The claims were made by Channel 4, which also said that Al-Harith was the husband of fellow Briton Shukee Begum, who managed to escape from Syria last month after she had spent almost a year trying to convince him to return home.

Begum, who is from Oldham, near Manchester, spent 10 months in Syria but decided to leave Islamic State (formerly ISIS/ISIL) as she claimed the terrorist organization was “not Islamic.” At the time of her escape, where she was aided by Syrian rebels, her husband was named as Muftah al-Deen, The Times reported.

However, it has now emerged that her husband was actually Al-Harith, who was released from Guantanamo Bay in March 2004 following pleas from the British government. He was later awarded compensation totaling £1 million ($1.53 million) in 2010 by the British government.

At the time of his release, the then-Home Secretary David Blunkett said: “No one who is returned . . . will actually be a threat to the security of the British people.”

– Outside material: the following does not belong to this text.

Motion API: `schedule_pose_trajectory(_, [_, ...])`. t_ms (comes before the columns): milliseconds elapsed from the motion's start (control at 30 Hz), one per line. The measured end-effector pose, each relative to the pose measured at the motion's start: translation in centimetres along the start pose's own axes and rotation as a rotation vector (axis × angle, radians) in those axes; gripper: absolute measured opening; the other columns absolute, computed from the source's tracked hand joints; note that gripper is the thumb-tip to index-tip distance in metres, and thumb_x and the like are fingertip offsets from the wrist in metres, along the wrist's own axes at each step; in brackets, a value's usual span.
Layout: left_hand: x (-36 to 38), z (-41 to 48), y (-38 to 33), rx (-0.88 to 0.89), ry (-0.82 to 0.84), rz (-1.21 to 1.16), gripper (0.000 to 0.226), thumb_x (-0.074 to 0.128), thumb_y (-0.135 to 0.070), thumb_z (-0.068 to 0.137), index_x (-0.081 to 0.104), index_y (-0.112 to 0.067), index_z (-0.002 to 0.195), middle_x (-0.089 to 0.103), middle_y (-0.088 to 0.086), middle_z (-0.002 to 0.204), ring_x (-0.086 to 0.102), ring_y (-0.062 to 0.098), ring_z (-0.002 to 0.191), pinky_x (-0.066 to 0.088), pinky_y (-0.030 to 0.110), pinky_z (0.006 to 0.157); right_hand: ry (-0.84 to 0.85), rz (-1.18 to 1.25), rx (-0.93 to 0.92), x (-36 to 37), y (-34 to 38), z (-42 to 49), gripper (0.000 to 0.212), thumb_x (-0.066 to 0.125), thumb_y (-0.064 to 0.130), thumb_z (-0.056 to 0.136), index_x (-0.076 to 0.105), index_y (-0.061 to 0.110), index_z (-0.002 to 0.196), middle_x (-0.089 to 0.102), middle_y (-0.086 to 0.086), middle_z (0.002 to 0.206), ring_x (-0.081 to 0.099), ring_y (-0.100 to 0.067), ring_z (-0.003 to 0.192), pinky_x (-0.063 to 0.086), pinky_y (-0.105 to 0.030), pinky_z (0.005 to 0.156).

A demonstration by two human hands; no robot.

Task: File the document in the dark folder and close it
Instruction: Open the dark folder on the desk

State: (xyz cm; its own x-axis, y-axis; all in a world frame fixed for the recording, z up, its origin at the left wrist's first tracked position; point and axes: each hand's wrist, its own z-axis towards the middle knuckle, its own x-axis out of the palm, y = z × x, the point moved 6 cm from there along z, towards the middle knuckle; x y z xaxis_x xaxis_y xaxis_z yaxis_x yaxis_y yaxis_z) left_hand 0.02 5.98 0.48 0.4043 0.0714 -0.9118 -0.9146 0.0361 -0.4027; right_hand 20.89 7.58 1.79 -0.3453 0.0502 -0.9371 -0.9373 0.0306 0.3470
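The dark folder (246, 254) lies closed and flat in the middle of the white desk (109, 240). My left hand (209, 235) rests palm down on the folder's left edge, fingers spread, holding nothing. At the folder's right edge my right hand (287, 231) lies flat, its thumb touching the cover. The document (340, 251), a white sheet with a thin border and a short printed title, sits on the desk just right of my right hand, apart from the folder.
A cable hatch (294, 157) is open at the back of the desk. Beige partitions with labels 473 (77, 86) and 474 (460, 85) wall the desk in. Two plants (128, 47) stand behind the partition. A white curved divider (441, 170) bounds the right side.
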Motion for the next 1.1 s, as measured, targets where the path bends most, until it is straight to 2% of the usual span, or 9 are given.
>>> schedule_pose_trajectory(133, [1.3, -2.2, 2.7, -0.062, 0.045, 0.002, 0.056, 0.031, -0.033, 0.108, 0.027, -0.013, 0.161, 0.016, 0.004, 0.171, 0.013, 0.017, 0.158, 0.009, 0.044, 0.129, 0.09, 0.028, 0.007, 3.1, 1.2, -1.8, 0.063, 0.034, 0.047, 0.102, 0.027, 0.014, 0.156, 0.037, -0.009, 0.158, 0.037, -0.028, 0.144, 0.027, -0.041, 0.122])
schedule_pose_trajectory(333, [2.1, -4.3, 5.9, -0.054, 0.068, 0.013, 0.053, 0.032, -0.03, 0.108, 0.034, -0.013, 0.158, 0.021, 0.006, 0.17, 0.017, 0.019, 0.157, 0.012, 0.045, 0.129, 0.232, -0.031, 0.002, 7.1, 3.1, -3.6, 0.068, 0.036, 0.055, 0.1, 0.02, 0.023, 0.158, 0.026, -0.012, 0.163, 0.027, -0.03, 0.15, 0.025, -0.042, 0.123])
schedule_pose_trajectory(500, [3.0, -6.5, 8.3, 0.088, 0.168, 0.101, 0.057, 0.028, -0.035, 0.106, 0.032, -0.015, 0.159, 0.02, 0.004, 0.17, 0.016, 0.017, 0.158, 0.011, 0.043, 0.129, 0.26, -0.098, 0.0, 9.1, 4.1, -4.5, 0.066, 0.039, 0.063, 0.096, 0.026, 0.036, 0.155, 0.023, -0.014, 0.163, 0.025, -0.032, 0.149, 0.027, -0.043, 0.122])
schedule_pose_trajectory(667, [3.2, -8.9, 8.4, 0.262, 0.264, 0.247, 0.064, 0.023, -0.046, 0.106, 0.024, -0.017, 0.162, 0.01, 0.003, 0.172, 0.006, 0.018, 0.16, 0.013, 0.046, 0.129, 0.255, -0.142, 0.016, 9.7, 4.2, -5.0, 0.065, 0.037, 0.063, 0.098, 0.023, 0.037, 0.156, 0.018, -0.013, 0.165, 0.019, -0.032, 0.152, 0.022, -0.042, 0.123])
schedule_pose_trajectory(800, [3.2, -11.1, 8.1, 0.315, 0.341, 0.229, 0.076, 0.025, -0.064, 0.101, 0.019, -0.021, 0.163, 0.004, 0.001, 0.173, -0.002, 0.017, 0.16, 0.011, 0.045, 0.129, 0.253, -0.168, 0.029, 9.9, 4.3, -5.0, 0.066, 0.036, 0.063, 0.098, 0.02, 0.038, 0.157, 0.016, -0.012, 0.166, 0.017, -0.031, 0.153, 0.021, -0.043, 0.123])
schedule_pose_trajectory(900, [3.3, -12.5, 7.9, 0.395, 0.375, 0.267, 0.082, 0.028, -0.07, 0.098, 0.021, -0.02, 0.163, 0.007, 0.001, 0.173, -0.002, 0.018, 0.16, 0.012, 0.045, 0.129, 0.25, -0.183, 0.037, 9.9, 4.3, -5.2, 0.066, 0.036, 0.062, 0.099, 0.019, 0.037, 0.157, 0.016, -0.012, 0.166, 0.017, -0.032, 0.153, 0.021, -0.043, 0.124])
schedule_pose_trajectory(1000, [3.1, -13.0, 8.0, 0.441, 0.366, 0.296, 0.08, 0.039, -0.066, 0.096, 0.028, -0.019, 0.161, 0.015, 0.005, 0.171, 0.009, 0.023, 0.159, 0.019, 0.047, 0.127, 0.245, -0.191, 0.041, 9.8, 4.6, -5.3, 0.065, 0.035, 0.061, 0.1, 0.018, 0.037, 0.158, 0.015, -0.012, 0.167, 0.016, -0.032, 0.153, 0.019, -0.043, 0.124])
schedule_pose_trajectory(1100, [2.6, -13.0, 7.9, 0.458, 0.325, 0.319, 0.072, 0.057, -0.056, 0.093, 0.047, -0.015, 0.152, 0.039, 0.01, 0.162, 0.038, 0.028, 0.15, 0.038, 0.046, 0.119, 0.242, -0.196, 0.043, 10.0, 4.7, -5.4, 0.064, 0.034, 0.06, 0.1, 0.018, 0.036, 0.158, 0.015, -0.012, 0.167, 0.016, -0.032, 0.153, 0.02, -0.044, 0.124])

The allegations, if proven, could also be an embarrassment for the current government who allowed a former Guantanamo detainee to flee the UK and travel to the Middle East to join up with ISIS. The chairman of the home affairs select committee, Keith Vaz, says he will be demanding an explanation from Home Secretary Theresa May.

“Whether or not this was known to the authorities we will have to find out, but it is extraordinary that this happened to him after the assurances that had been given both by the British government and others about why he should be released from Guantanamo Bay,” Vaz said, as cited by The Times. “This is something that needs to be pursued.”

Al-Harith, who changed his name from Ronald Fidler after converting to Islam in the 1990s, travelled to the Pakistani city of Quetta in October 2001. He was later captured by the Taliban in Afghanistan, who accused him of being a US spy. Following the US invasion of Afghanistan, Al-Harith was “rescued” by American forces, who sent him to Guantanamo as they believed him “to have knowledge of Taliban treatment of prisoners and interrogation tactics,” a US Department of Defense document leaked by WikiLeaks stated.

The revelations revolving around Al-Harith come as the last remaining Briton held at Guantanamo, Shaker Aamer is due to be released. Aamer has been held without charge at the prison facility for 14 years.